**The problem:** Output the data below exactly, down to the last character.

**Given material:**
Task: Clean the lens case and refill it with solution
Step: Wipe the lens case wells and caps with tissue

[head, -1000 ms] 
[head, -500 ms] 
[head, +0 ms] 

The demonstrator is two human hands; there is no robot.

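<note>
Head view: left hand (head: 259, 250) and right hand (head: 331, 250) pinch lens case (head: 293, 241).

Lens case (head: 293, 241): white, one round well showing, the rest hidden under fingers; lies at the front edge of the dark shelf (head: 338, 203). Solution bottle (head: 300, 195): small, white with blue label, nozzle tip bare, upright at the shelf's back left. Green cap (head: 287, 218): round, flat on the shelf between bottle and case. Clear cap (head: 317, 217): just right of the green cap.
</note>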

**Task solution:**
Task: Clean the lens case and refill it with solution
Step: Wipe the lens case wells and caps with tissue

[head, -1000 ms] 
[head, -500 ms] 
[head, +0 ms] 

The demonstrator is two human hands; there is no robot.

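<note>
Head view: left hand (head: 259, 250) and right hand (head: 331, 250) pinch lens case (head: 293, 241).

Lens case (head: 293, 241): white, one round well showing, the rest hidden under fingers; lies at the front edge of the dark shelf (head: 338, 203). Solution bottle (head: 300, 195): small, white with blue label, nozzle tip bare, upright at the shelf's back left. Green cap (head: 287, 218): round, flat on the shelf between bottle and case. Clear cap (head: 317, 217): just right of the green cap.
</note>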

No other output belongs with this exercise.